Я с товарищами работал над картой, обсуждая возможности прорыва. Недалеко от нас просто на земле лежали пока не погребенные убитые, агонизирующие тяжелораненые. Вокруг практически голая местность…
Ко мне обратился испанский офицер: «Товарищ Фриц, вас просит подойти умирающий русский танкист. Он лежит здесь, недалеко». Я подошел к умирающему земляку. У танкиста были оторваны обе ноги, одна выше колена. Обрубки ног были перетянуты жгутом. Он лежал, закутанный в одеяло. Тяжело было представить, какие муки должен был испытывать этот человек, не имея возможности получить хотя бы укол морфина. Лицо русского было пепельного цвета, посиневшие губы силились что-то произнести. Я не мог уловить ни одного слова. Светлые волосы умирающего закрывали его глаза. Руки раненого безжизненно лежали вдоль обрубка тела в танковом комбинезоне. Он не имел сил поднять их. Определить возраст было невозможно. Я опустился на колени, отвел рукой волосы с его лба и склонился к нему. На меня глянули полные муки светлые глаза, в которых еще угадывалась жизнь. «Товарищ генерал, благословите меня на гражданина СССР и члена ВКП(б)», — услышал я срывающийся хрип умирающего. «Ты кто?» — спросил я. «Я — Сашка… — он назвал фамилию, которую я не запомнил, — адъютант Шкуро, тогда у нас, в Гражданскую. Родина обещала нам прощение. Я хочу умереть советским гражданином и коммунистом». «Я же не священник, вообще не верующий. Как же я тебя благословлю, Саша?» — «Нет у меня выхода. Какая разница. Благословите. Я хочу уйти спокойно». И я благословил этого несчастного и неизвестного мне Сашку, русского человека, сказав ему, что он может быть спокоен. Родина обязательно простит его, искупившего все грехи перед родной землей смертью своей. «Считай себя гражданином СССР и коммунистом». Мне показалось, что лицо умирающего Сашки стало как-то спокойнее. Исчезли болевые гримасы. Глаза закрылись. Я взял его холодеющую руку и сжал ее, прощаясь с ним. Он захрипел, силясь еще что-то сказать. Я не мог больше оставаться рядом с ним и принять его смерть. Меня ждало мое дело. Я не имел права на проявление чувств…
Павел Иванович сделал паузу, помолчал. Молчали и мы, потрясенные рассказом генерала… Потом он продолжил:
— Сколько лет прошло, сколько было войн и смертей, но почему-то именно эта история с русским парнем, бывшим белым казаком, так мечтавшим вернуться в Россию, навсегда осталась в памяти.
Павел Иванович пояснил, что якобы во времена тех далеких событий в Испании Сталину доложили о большом количестве обращений бывших участников Белого движения с просьбой разрешить им вернуться на Родину.

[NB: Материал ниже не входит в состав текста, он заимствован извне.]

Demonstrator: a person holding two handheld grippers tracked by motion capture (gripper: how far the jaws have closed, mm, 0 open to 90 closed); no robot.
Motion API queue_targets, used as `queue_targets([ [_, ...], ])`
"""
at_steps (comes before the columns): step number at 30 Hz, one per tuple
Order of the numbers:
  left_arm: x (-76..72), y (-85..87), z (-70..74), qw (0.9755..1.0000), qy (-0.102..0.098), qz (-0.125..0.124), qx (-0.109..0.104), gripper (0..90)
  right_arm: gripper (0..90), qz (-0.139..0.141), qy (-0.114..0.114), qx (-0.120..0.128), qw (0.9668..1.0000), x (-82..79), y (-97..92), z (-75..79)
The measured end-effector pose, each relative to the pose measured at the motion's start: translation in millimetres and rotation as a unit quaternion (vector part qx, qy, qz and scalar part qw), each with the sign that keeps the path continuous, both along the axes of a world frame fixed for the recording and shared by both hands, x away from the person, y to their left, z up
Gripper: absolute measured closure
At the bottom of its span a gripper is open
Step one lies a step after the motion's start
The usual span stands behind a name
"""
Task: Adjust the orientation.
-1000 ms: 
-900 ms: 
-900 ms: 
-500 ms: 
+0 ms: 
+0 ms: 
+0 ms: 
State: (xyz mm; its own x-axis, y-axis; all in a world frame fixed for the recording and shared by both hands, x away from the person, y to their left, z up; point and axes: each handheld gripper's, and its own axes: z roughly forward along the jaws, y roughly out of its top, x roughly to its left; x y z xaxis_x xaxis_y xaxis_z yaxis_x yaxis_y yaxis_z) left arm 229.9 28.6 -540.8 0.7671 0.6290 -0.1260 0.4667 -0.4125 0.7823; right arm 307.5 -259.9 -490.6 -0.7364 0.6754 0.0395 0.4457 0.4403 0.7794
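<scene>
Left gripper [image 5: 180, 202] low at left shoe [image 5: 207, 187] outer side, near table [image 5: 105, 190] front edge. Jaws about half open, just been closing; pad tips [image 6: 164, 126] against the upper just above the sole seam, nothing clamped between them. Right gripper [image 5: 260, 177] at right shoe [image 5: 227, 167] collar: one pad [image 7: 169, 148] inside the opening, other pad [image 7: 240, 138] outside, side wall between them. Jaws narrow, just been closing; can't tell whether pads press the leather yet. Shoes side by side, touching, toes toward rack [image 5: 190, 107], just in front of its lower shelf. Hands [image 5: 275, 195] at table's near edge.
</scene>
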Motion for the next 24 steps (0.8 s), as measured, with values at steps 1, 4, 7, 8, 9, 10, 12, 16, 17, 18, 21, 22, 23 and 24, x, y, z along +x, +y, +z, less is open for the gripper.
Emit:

И что они готовы понести наказание, но хотят умереть на родной земле. Якобы Сталин на это ответил, что пусть они докажут свою любовь к Родине и право на советское гражданство через войну в Испании в интербригадах. Генералу было известно, что в составе интербригад было достаточно бойцов — бывших белогвардейцев, разными путями пробравшихся в сражающуюся Испанию. Все они хотели вернуться в Россию через Испанию. Чем все это закончилось и попал ли кто-либо из них на Родину, ему не было известно.
Нас познакомил на приеме в Западном Берлине мой давнишний знакомый Петер Херц, в то время возглавлявший отдел печати и информации западноберлинского сената. К сожалению, память не сохранила имени этого человека. Примечательно, что Херц представлял его как своего сотрудника, члена СДПГ, воевавшего в Испании во время гражданской войны 1936-1939-х годов на стороне республиканского правительства. В Испанию он приехал нелегально как противник фашизма и убежденный социал-демократ. Херц как-то со смыслом подчеркнул, что этот человек воевал вместе с немецкими коммунистами в одной интербригаде. Одно это сразу же вызвало у меня симпатию к этому, как мне показалось, малоразговорчивому, мрачноватому человеку. Выпили. Разговорились. У меня складывалось впечатление, что он, в принципе, разделяет наш внешнеполитический курс, во всяком случае, в вопросах борьбы за мир, против колониализма и угнетения капиталом трудящихся в «третьем мире». Но при этом он занимал жесткую позицию в решении германской проблемы, а обсуждать темы «стена», «беглецы из Республики», «раскол», «блокада», «расчлененные Берлин и Германия» и т. п. считал для себя вообще неприемлемым. На мои осторожные вопросы «о гражданской войне в Испании» отвечал неохотно и по некоторым репликам и реакции я уловил его политическое кредо — ярый антикоммунист.